University of Pennsylvania.
Proc IEEE Comput Soc Conf Comput Vis Pattern Recognit. 2020 Jun;2020:9490-9499. doi: 10.1109/cvpr42600.2020.00951. Epub 2020 Aug 5.
Finding the largest subset of sequences (i.e., time series) that are correlated above a certain threshold, within large datasets, is of significant interest for computer vision and pattern recognition problems across domains, including behavior analysis, computational biology, neuroscience, and finance. Maximal clique algorithms can be used to solve this problem, but they are not scalable. We present an approximate, but highly efficient and scalable, method that represents the search space as a union of sets called ϵ-expanded clusters, one of which is theoretically guaranteed to contain the largest subset of synchronized sequences. The method finds synchronized sets by fitting a Euclidean ball on ϵ-expanded clusters, using Jung's theorem. We validate the method on data from the three distinct domains of facial behavior analysis, finance, and neuroscience, where we respectively discover the synchrony among pixels of face videos, stock market item prices, and dynamic brain connectivity data.

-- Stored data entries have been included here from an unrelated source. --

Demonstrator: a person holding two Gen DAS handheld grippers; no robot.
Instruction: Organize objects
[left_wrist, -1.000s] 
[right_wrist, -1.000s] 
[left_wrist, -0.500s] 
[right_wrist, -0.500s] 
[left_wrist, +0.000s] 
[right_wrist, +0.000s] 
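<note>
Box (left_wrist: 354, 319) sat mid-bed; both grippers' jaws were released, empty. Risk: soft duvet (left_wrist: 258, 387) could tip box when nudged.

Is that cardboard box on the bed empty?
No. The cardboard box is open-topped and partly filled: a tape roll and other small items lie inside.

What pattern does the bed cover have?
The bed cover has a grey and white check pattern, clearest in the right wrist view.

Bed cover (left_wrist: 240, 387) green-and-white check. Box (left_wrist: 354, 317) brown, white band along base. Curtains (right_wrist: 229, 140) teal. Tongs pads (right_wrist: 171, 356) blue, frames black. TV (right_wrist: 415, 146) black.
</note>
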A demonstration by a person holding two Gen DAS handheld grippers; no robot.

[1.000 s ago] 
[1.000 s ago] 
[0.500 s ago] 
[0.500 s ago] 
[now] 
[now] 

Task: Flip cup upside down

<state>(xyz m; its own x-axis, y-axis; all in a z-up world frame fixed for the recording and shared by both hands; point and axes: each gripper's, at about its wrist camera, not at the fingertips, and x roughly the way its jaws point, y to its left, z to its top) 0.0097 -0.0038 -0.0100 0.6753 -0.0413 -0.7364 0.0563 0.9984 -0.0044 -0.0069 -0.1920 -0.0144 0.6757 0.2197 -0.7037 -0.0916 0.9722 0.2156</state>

Experiments show that our method produces results comparable to, but up to 300 times faster than, maximal clique algorithms, with speed gains increasing exponentially with the number of input sequences.

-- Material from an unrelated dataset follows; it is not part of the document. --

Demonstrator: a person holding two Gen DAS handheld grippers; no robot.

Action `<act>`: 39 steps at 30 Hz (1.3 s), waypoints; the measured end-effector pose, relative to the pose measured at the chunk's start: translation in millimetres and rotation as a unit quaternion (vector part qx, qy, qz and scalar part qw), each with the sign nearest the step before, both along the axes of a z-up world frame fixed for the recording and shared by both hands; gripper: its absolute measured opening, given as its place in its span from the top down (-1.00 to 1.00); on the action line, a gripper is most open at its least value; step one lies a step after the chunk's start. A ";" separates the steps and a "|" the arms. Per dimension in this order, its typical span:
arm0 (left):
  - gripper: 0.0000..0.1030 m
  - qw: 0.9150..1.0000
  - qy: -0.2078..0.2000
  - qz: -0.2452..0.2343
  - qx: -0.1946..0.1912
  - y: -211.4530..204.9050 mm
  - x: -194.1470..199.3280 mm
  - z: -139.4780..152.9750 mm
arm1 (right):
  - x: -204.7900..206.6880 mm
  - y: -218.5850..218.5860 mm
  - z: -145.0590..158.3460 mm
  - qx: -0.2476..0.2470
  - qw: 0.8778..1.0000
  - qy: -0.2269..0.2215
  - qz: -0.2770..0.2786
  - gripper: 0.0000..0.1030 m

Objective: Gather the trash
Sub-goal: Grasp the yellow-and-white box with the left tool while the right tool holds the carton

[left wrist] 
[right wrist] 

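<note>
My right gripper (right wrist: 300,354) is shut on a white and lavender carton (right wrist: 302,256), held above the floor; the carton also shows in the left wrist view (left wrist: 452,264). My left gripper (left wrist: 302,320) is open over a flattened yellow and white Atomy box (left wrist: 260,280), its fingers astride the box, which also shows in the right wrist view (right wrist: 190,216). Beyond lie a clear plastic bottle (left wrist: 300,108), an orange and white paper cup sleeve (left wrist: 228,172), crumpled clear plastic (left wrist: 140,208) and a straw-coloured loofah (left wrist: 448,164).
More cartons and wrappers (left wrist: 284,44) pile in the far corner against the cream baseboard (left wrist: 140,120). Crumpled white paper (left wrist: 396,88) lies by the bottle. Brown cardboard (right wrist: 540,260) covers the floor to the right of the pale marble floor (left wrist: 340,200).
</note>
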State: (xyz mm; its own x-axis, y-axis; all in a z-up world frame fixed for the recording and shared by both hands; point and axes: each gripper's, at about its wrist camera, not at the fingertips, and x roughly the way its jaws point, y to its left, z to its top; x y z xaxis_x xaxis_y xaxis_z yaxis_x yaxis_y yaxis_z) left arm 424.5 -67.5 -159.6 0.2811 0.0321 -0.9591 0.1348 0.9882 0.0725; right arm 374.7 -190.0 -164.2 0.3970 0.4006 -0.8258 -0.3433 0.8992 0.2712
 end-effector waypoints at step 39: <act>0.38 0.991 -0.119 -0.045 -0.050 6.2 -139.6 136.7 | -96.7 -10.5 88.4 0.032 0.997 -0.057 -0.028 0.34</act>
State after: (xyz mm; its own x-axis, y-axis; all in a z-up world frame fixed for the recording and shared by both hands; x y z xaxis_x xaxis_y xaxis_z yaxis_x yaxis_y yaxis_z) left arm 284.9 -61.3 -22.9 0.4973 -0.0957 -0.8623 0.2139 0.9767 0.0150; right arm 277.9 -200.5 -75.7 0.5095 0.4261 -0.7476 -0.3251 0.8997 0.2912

在大型数据集中找到相关性高于特定阈值的最大序列子集(即时间序列),对于包括行为分析、计算生物学、神经科学和金融等多个领域的计算机视觉和模式识别问题具有重要意义。最大团算法可用于解决此问题,但它们不可扩展。我们提出了一种近似但高效且可扩展的方法,该方法将搜索空间表示为称为ϵ扩展簇的集合的并集,理论上保证其中一个簇包含同步序列的最大子集。该方法使用容格定理,通过在ϵ扩展簇上拟合欧几里得球来找到同步集。我们在面部行为分析、金融和神经科学这三个不同领域的数据上验证了该方法,在这些领域中我们分别发现了面部视频像素、股票市场项目价格和动态脑连接数据之间的同步性。实验表明,我们的方法产生的结果与最大团算法相当,但速度快达300倍,且速度提升随着输入序列数量呈指数增长。